▶ **Activity**:
Your answer should hold exactly the lines below from the line with "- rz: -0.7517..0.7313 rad" through the line with "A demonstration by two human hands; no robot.", both included, and no pictures at all.

Data records
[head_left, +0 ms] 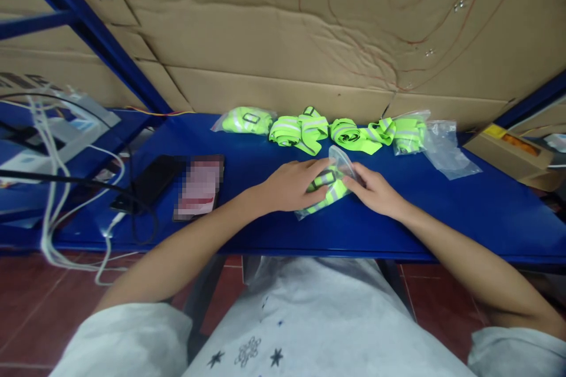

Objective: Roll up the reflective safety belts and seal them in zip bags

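Note:
A clear plastic bag with a folded neon-yellow reflective strap inside lies on the blue table under both hands. My left hand is closed on the bag's left side, thumb and fingers around the bundle. At the bag's upper right edge, my right hand pinches the plastic between thumb and fingers. Behind them runs a row of similar straps: one bagged bundle at left, a loose rolled strap, another loose roll, and a strap partly in a bag at right.
An empty clear bag lies right of the row, near an open cardboard box. On the left are a lit phone, a dark phone and white cables. Cardboard walls the back; the blue table's front edge is near my body.

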`<state>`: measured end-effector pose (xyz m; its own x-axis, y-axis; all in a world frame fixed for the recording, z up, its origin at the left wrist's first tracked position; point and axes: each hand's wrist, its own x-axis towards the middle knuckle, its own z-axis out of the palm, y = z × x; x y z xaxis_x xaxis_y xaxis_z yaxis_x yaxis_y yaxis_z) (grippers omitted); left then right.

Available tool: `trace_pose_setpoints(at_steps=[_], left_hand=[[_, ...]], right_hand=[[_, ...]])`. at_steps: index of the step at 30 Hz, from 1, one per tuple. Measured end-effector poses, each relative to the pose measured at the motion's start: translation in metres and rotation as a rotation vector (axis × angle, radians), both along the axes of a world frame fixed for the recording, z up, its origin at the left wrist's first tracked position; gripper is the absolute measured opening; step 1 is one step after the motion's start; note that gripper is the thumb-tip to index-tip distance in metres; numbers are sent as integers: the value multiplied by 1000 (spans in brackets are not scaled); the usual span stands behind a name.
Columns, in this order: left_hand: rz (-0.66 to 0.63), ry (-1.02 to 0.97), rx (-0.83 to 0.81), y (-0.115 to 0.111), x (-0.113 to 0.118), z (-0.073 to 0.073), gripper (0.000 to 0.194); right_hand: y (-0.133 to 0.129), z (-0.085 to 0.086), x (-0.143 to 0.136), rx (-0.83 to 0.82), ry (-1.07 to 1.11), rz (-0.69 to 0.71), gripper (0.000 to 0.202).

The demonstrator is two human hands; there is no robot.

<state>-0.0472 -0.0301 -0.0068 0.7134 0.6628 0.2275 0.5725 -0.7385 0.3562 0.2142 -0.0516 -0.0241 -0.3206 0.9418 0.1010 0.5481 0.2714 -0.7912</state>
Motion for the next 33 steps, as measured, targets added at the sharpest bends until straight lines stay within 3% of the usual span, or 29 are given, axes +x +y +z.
trace_pose_setpoints(at_steps=[4,8,10,12,14,16,20,23,25,27,30,32,33], left_hand=[[-1,-55,267,-4,5,-1,61],[5,-329,587,-17,13,-6,57],[-160,-429,729,-30,19,-9,41],[-417,-356,775,-45,26,-14,25],[-635,-188,734,-56,33,-20,18],[-686,-103,643,-60,38,-25,16],[-532,-64,482,-49,37,-31,19],[-467,-40,446,-41,34,-32,25],[-478,7,421,-40,34,-32,26],[-497,50,392,-41,34,-32,23],[-499,55,379,-43,35,-31,21],[-493,42,385,-44,34,-31,21],[-491,35,387,-43,34,-32,20]], right_hand=[[-1,2,-1,-290,183,83,58],[3,14,-3,-429,364,-10,54],[13,24,-8,-435,468,-60,52],[30,37,-20,-451,569,-93,49],[54,51,-42,-468,658,-92,44],[84,64,-73,-473,715,-62,35],[143,72,-152,-479,823,-169,18],[170,63,-202,-457,804,-173,15],[179,53,-220,-414,776,-166,12],[180,44,-221,-344,726,-146,10],[172,39,-194,-222,625,-90,21],[162,38,-167,-31,411,-15,39],[157,38,-154,130,194,49,49]])
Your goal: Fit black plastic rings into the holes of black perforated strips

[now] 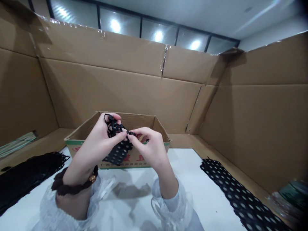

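Note:
A small black piece with rows of round holes [118, 153] hangs between my two hands, its upper part bunched into loops and strands. My left hand [106, 134] is wrapped behind the bunched part, with its thumb pressed near the piece's right edge. The thumb and index finger of my right hand [148, 144] pinch a thin black bit of it, close to the left thumb tip. Both hands are raised in front of an open cardboard box [93, 157] with green edges and red print.
Long black perforated strips [231, 186] lie at the right. A pile of black strips [29, 176] is at the left, near pale thin sticks [18, 144]. Tall cardboard walls [120, 83] enclose the white table [192, 179]. At the lower right sits a blurred green and clear object [292, 195].

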The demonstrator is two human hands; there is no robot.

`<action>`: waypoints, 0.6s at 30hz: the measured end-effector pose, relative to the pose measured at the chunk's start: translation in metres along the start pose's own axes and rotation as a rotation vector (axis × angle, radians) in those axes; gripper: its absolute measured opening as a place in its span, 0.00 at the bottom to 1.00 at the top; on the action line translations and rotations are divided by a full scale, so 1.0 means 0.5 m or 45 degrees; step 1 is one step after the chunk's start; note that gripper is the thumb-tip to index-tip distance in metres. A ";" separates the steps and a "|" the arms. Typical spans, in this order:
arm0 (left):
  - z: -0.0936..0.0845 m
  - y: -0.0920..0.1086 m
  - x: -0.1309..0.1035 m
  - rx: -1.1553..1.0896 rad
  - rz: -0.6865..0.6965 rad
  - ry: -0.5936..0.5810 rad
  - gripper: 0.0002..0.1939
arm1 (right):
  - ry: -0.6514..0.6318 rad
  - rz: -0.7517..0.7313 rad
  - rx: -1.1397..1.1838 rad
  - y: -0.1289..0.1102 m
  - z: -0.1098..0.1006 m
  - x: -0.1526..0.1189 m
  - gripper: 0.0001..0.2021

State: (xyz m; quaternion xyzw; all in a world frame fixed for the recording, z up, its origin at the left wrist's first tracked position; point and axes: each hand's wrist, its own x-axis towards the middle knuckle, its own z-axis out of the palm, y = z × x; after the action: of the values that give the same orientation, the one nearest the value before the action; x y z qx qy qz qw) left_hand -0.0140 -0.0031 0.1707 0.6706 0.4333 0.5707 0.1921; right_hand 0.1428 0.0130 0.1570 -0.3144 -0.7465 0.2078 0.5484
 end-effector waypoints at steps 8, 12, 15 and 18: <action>-0.012 0.025 -0.015 0.113 -0.013 -0.086 0.14 | 0.644 0.134 0.403 -0.013 -0.047 -0.001 0.12; -0.029 0.015 -0.017 0.016 -0.133 0.025 0.12 | 1.112 0.024 0.115 0.012 -0.076 0.004 0.16; -0.025 0.013 -0.017 -0.125 -0.193 0.010 0.11 | 0.890 0.054 -0.053 0.070 -0.066 0.025 0.18; -0.015 0.018 -0.016 -0.253 -0.219 -0.064 0.12 | 0.431 0.193 -0.268 0.115 -0.043 0.042 0.21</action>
State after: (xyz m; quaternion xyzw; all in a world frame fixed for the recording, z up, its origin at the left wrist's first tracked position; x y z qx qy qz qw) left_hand -0.0174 -0.0161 0.1745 0.6226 0.4257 0.5753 0.3166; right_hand 0.1727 0.0682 0.1405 -0.4555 -0.6356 0.1137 0.6129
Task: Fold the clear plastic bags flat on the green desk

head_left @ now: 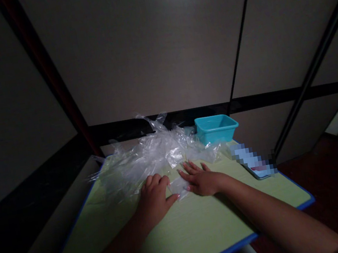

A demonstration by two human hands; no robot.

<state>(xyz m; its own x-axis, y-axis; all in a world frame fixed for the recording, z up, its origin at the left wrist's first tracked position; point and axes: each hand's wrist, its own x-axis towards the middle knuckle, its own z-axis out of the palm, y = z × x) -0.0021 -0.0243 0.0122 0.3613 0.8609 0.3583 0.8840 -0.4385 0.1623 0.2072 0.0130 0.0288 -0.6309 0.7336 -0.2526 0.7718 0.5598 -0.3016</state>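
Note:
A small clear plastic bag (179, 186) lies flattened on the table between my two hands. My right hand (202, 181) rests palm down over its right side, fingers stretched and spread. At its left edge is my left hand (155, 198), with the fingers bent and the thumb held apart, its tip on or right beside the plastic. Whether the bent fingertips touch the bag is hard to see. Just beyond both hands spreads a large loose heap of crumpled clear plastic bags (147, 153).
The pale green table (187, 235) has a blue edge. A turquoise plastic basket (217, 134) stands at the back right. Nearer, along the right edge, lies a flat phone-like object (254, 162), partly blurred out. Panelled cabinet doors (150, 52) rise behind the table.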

▶ **Task output**:
  - rz: -0.7517..0.7313 rad
  - rx: -1.1397..1.1838 rad
  - y: -0.1289..0.1102 m
  - z: -0.1098..0.1006 m
  - x: -0.1526..0.1189 m
  - gripper: 0.0001..0.2021

State: (xyz m; quaternion xyzw; all in a world frame fixed for the recording, z up, its origin at the left wrist's first tracked position; point and axes: each hand's wrist, its own x-axis towards the middle knuckle, its own z-axis out of the palm, y = z × x; after the action: of the values that give the same orientation, the one nearest the value before the action; x y z qx qy qz qw) left_hand -0.0140 -0.0031 0.1707 0.6706 0.4333 0.5707 0.1921; right_hand 0.1428 0.0130 0.1570 -0.3144 -0.7465 0.2078 0.5484
 end-effector waypoints at steps 8, 12, 15 and 18: <action>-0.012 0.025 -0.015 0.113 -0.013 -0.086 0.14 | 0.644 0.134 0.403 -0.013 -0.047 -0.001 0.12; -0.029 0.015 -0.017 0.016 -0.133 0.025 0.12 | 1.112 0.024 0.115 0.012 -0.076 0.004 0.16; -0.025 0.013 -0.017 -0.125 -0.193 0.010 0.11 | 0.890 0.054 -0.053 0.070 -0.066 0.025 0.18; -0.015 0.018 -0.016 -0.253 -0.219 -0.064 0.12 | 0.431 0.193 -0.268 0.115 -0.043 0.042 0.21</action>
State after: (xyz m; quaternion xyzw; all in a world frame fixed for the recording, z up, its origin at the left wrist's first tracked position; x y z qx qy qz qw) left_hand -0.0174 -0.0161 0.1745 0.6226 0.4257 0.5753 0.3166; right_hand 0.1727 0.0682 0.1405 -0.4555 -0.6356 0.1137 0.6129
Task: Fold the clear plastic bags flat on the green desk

head_left @ now: 

A demonstration by two human hands; no robot.

What the exercise asked for is complete.